*Task details*
Please output the listing that follows exactly, but keep all images out.

*Data excerpt*
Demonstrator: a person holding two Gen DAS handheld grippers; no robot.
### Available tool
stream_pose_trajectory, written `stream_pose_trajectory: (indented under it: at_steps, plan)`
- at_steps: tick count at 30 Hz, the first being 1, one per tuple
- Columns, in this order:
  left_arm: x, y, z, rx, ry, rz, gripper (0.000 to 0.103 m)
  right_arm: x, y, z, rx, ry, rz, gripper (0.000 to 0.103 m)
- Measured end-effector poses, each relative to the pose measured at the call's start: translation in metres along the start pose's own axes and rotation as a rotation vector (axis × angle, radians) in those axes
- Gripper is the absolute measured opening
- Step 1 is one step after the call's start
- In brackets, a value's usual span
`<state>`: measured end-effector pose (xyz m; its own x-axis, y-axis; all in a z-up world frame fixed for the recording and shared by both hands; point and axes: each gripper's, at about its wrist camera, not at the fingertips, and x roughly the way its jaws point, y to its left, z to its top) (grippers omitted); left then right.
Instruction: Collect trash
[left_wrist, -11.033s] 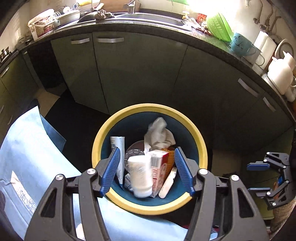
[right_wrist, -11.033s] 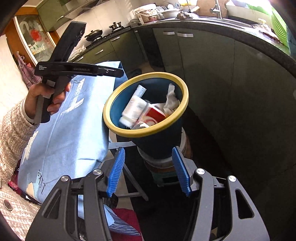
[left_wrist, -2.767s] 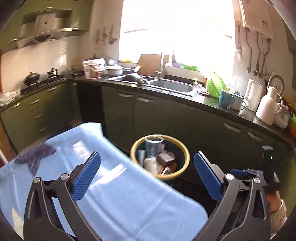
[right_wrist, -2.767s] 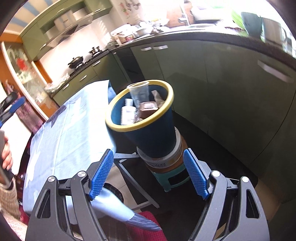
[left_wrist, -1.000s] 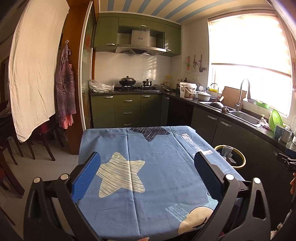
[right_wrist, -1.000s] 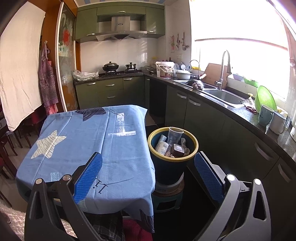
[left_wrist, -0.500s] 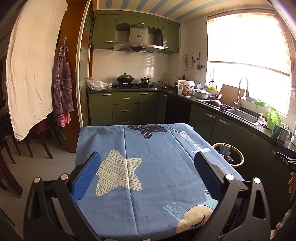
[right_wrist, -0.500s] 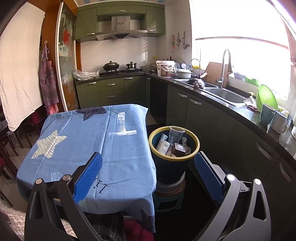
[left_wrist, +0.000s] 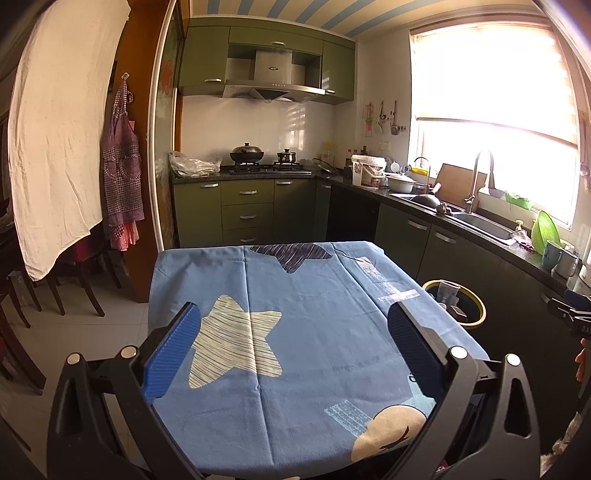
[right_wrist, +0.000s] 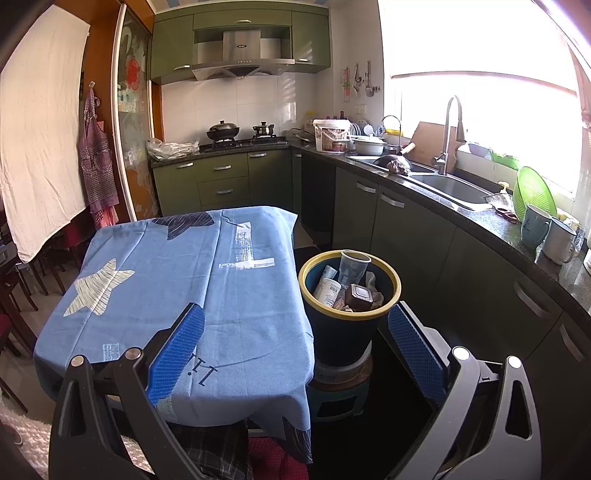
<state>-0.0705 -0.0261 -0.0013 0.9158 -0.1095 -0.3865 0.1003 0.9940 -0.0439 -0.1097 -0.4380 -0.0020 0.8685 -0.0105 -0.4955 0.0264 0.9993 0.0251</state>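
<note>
A dark blue trash bin with a yellow rim (right_wrist: 391, 275) stands on a stool to the right of the table and holds a clear plastic cup (right_wrist: 352, 269), a white bottle (right_wrist: 327, 290), a brown lidded tub (right_wrist: 360, 295) and crumpled paper. The same bin (left_wrist: 478, 308) shows past the table's right edge in the left wrist view. My left gripper (left_wrist: 293, 343) hangs open above the near half of the blue tablecloth (left_wrist: 295, 295). My right gripper (right_wrist: 295, 343) is open too, held back from the bin, with nothing between its fingers.
The tablecloth (right_wrist: 177, 269) carries star prints and no loose items. Green cabinets (right_wrist: 406, 229) and a dark counter with a sink (right_wrist: 448, 188), mugs (right_wrist: 535, 225) and a green colander run along the right. Dark chairs (left_wrist: 74, 273) stand at the left.
Both grippers have drawn back from the bin over the last seconds, and the whole table and kitchen have come into view. Since half a second ago the views barely shift.
</note>
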Motion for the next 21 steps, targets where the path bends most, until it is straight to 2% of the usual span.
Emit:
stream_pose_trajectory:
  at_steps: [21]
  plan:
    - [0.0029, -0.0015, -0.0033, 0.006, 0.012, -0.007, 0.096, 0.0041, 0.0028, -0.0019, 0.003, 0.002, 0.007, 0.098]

*Answer box*
Demonstrator: a person holding two Gen DAS handheld grippers; no robot.
### Available tool
stream_pose_trajectory, written `stream_pose_trajectory: (indented under it: at_steps, plan)`
- at_steps: tick count at 30 Hz, the first being 1, one per tuple
- Columns, in this order:
  left_arm: x, y, z, rx, ry, rz, gripper (0.000 to 0.103 m)
  right_arm: x, y, z, rx, ry, rz, gripper (0.000 to 0.103 m)
- Measured end-effector poses, each relative to the pose measured at the call's start: translation in metres along the start pose's own axes and rotation as a rotation vector (axis × angle, radians) in those axes
- Gripper is the absolute measured opening
- Step 1 is one step after the call's start
- In brackets, a value's usual span
`<state>`: measured end-effector pose (xyz m; its own x-axis, y-axis; all in a z-up world frame fixed for the recording and shared by both hands; point and axes: each gripper's, at about its wrist camera, not at the fingertips, and x roughly the way its jaws point, y to its left, z to its top) (grippers omitted); left then right.
Instruction: Collect trash
[left_wrist, -11.033s] 
[right_wrist, -11.033s] 
[left_wrist, -2.767s] 
[right_wrist, -2.767s] 
[left_wrist, -1.000s] 
[right_wrist, -1.000s] 
[left_wrist, -0.500s] 
[right_wrist, -0.500s] 
[left_wrist, +0.000s] 
[right_wrist, +0.000s] 
<state>-0.0705 -0.0261 -0.0013 0.9158 -0.1095 -0.3865 0.1003 0.9940 -0.0439 -0.1097 -0.4380 -0.0020 0.8685 -0.0105 -0.4955 0.0264 0.9993 0.0251</state>
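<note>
A dark blue trash bin with a yellow rim (right_wrist: 391, 275) stands on a stool to the right of the table and holds a clear plastic cup (right_wrist: 352, 269), a white bottle (right_wrist: 327, 290), a brown lidded tub (right_wrist: 360, 295) and crumpled paper. The same bin (left_wrist: 478, 308) shows past the table's right edge in the left wrist view. My left gripper (left_wrist: 293, 343) hangs open above the near half of the blue tablecloth (left_wrist: 295, 295). My right gripper (right_wrist: 295, 343) is open too, held back from the bin, with nothing between its fingers.
The tablecloth (right_wrist: 177, 269) carries star prints and no loose items. Green cabinets (right_wrist: 406, 229) and a dark counter with a sink (right_wrist: 448, 188), mugs (right_wrist: 535, 225) and a green colander run along the right. Dark chairs (left_wrist: 74, 273) stand at the left.
Both grippers have drawn back from the bin over the last seconds, and the whole table and kitchen have come into view. Since half a second ago the views barely shift.
</note>
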Motion for the next 21 steps, targets where the path bends most, until it is straight to 2% of the usual span.
Emit:
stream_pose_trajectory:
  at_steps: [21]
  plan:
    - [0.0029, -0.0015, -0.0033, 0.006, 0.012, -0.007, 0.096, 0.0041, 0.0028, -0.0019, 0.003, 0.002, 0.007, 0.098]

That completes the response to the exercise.